Inflation erodes money every year. Formula: Purchasing power = Amount ÷ (1 + rate/100)years. The loss is Amount − Purchasing power – the longer the period, the bigger the effect.
Background & details
How to read your result
The calculator shows you two things: the remaining purchasing power (what today's amount is really worth in the future) and the purchasing power lost (how much value inflation eats away). Important: the cash figure in your account stays the same nominally – it is still €10,000. What shrinks is what you can buy with it. So a result of €7,440 means: in 10 years your €10,000 buys only as much as €7,440 does today.
What values are typical
- 2 % is the stated target of many central banks – about 18 % purchasing power lost over 10 years.

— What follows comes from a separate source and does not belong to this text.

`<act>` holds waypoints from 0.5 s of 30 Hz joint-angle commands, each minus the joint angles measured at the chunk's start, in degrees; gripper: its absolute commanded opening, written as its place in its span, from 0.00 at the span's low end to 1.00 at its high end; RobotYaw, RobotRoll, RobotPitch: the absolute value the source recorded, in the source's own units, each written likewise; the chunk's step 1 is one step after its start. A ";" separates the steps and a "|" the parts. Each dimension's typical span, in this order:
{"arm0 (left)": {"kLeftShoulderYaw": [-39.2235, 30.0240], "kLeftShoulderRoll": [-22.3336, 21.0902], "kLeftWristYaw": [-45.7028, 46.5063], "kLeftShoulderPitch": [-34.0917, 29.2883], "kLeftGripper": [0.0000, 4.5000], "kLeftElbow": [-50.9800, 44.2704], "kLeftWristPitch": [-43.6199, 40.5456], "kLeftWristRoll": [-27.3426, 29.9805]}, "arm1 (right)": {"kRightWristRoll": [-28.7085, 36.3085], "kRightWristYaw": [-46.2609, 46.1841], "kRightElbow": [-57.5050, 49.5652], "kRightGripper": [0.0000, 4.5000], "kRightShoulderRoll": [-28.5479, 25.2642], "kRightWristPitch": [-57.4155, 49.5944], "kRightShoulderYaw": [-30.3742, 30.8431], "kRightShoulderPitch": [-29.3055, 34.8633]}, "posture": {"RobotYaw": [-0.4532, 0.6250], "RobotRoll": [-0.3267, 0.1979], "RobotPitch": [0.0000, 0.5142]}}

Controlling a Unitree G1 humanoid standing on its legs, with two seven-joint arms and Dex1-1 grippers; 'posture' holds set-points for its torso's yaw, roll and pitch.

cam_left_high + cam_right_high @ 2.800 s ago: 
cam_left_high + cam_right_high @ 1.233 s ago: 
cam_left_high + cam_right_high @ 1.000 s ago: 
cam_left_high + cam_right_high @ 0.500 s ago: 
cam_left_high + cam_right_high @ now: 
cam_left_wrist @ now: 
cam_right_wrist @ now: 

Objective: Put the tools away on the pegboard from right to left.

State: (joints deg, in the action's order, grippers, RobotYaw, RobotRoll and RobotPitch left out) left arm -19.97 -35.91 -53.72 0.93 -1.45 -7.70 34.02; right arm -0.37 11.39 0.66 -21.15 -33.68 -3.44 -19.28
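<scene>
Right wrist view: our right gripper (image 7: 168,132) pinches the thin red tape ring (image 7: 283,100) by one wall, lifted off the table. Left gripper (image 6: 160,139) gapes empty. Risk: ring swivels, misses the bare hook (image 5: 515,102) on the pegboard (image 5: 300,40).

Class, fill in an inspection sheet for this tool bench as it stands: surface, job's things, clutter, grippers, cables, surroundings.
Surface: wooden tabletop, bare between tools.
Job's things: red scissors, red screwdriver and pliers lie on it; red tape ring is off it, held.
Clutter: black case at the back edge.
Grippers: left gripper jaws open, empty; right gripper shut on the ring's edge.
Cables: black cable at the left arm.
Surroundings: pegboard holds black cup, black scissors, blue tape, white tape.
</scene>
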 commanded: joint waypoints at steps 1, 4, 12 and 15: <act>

- 3–4 % reflects calmer real-world periods in many developed economies.
- 7 %+ marks genuine high inflation; at 7 % purchasing power roughly halves in about 10 years.
A quick check is the Rule of 72: divide 72 by the inflation rate to get the years until purchasing power halves. At 3 % that is 24 years.
Common mistakes
The classic mistake is treating cash as safe. Money under the mattress or in a zero-interest account is guaranteed to lose real value – inflation is the silent tax on doing nothing. A second mistake: looking only at inflation, not at return. What matters is the real return, meaning interest minus inflation. If your investment earns 5 % and inflation is 3 %, your wealth grows only about 2 % in real terms.
Practical tips
Use the calculator to sanity-check savings goals: if you need the purchasing power of €50,000 in 15 years, inflation means you must save noticeably more. Also compare offers in real terms: a fixed deposit at 2.5 % with 3 % inflation loses real value, even though the number on paper grows. For long-term preservation of value, broadly diversified, higher-return investments are usually unavoidable.
Where the calculator reaches its limits
It assumes a constant rate – real inflation fluctuates year to year. Your personal inflation also differs from the average: if you spend heavily on energy or rent, you feel price jumps in those areas more sharply than the general index suggests.
Inflation and your savings plans
Always build inflation into your long-term goals. A pension of €2,000 a month sounds solid today – but in 25 years at 3 % inflation it equals only about €955 of today's purchasing power. The same applies to pay: a 2 % raise with 3 % inflation is a real-terms cut. So calculate savings goals, pension gaps and salary comparisons in today's purchasing power, not in nominal amounts. That way you make decisions that still hold up in ten or twenty years.